Naruto,
kiedy w końcu doszedł jako tako do siebie, nadal był nieco otępiały. Nie
pamiętał za dużo z tej nocy, jedyne, co ciągle przewijało mu się przez pamięć,
to jakaś rzeka.
–
Sakura-chan, czy ja wczoraj byłem nad rzeką? – zapytał.
Sakura
odwrócił się w jego stronę. Dopiero co skończyła robić wykład Hideakiemu na
temat nieodpowiedzialnego zachowania. Bo Naruto zatruł się, będąc pod jego
nadzorem. I w ogóle, dlaczego jej nie obudził? Jasne, on był specjalistą od
trucizn, ale Naruto miał ponoć omamy i halucynacje. Mogłaby może jakoś pomóc.
–
Nie Naruto, po tych oparach miałeś po prostu halucynacje.
–
Halucynacje…
To
słowo… Pamiętał je. Jak przez mgłę, ale pamiętał. Było coś o halucynacjach. I
na pewno była jakaś rzeka. Ale co to za rzeka?
Spojrzał
na zegarek i zerwał się z kanapy.
–
A ty dokąd? – Sakura uniosła brwi. – Nie wypuszczę cię stąd, dopóki nie
wydobrzejesz. Nadal bredzisz o jakiejś rzece.
–
Ale umówiłem się z Shikamaru, musze z nim ustalić termin spotkania w sprawie
projektu!
–
Jak z Shikamaru, to pewnie na jakimś dachu. Nie mam zamiaru brać
odpowiedzialności za to, że rozbijesz sobie głowę, kiedy z niego spadniesz.
–
Ale Sakura-chan…
–
Ja z nim pójdę – zaoferował się Hideaki.
–
Ty to się lepiej nie odzywaj – warknęła Sakura. – Zatrułeś go! Poza tym…
Zamilkła,
nie chcąc powiedzieć tego, co jej ślina na język przyniosła. Bo tak szczerze
mówiąc, zaczęła się na serio obawiać tej ich relacji. Jeszcze do wczoraj myślała,
że Hideaki nie jest kompletnie zainteresowany, ale ta noc… Cholera, znała jego
czułe punkty, wiedziała, jak go podniecić, a mimo to im nie wyszło. Był tak
strasznie spięty, poddenerwowany i jakiś taki rozkojarzony.

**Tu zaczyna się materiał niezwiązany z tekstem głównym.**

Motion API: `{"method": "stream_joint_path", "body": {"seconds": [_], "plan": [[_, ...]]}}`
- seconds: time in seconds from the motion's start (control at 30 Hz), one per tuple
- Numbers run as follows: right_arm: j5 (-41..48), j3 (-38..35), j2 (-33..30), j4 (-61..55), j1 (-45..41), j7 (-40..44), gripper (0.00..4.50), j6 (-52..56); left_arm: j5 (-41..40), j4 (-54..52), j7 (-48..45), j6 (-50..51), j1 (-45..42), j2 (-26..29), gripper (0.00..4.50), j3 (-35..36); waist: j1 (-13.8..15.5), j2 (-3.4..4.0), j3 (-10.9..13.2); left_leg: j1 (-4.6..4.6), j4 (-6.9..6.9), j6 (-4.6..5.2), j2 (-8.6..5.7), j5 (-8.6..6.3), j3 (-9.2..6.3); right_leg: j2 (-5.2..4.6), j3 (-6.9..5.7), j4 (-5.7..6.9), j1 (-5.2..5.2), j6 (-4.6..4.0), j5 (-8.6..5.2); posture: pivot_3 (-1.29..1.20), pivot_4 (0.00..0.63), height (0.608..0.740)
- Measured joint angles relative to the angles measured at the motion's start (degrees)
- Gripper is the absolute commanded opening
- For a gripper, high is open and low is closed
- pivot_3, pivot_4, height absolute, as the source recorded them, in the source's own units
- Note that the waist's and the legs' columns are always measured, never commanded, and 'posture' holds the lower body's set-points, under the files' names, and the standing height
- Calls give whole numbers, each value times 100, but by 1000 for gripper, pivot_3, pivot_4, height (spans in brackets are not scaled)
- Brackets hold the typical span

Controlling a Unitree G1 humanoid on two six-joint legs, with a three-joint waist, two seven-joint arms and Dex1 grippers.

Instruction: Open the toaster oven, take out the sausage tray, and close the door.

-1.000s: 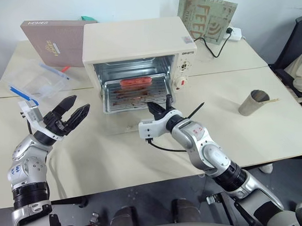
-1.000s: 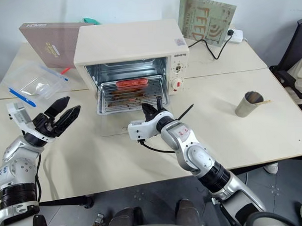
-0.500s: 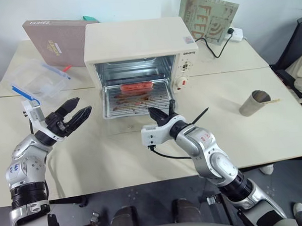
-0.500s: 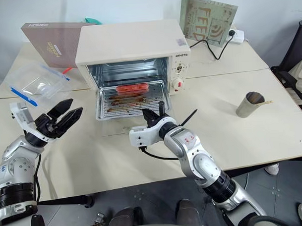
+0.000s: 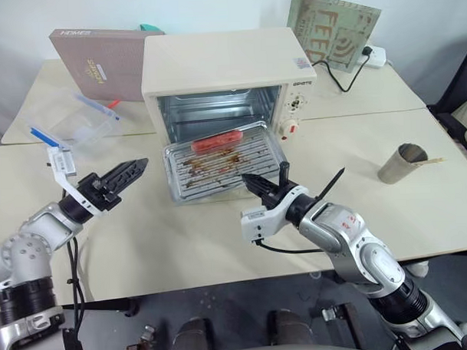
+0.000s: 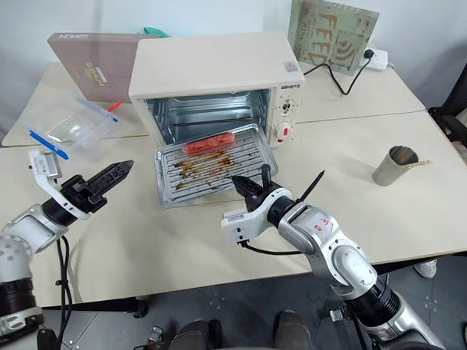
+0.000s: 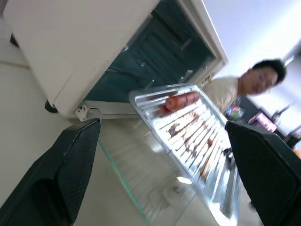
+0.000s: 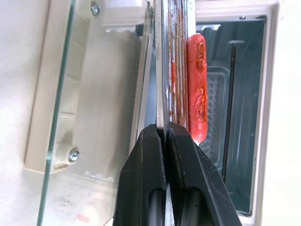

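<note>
Between the closed fingers of our right gripper [image 5: 264, 179] sits the near rim of the sausage tray [image 5: 222, 166], drawn mostly clear of the toaster oven [image 5: 224, 77] just beyond, above the door [image 8: 89, 94] lying flat. Our left gripper [image 5: 124, 176], fingers spread wide, hovers off to the tray's left over the worktop [image 5: 419, 207]. Beyond it lie a clear container [image 5: 70, 123] and a brown box [image 5: 99, 64].

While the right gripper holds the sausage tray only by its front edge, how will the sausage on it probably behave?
The sausage is round and lies loose at the back of the sausage tray, so it may roll if the tray tilts. Grease stains suggest a slippery surface. The right gripper pinches just the front rim, so tilting seems likely.
</note>
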Motion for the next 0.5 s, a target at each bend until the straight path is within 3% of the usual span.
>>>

Sakura doskonale wiedziała, jak na
ludzi działa Naruto. On potrafił przekonać do siebie chyba każdego. Ludzie go
kochali. Za osiągnięcia, za osobowość, za ten wieczny optymizm. Niech to,
przecież on potrafił przekonać Nagato, który chciał zniszczyć świat, do tego,
by go naprawił. Dla Naruto nic nie było niemożliwe. Więc to, co jej też wczoraj
wydało się niemożliwe, teraz już było możliwe.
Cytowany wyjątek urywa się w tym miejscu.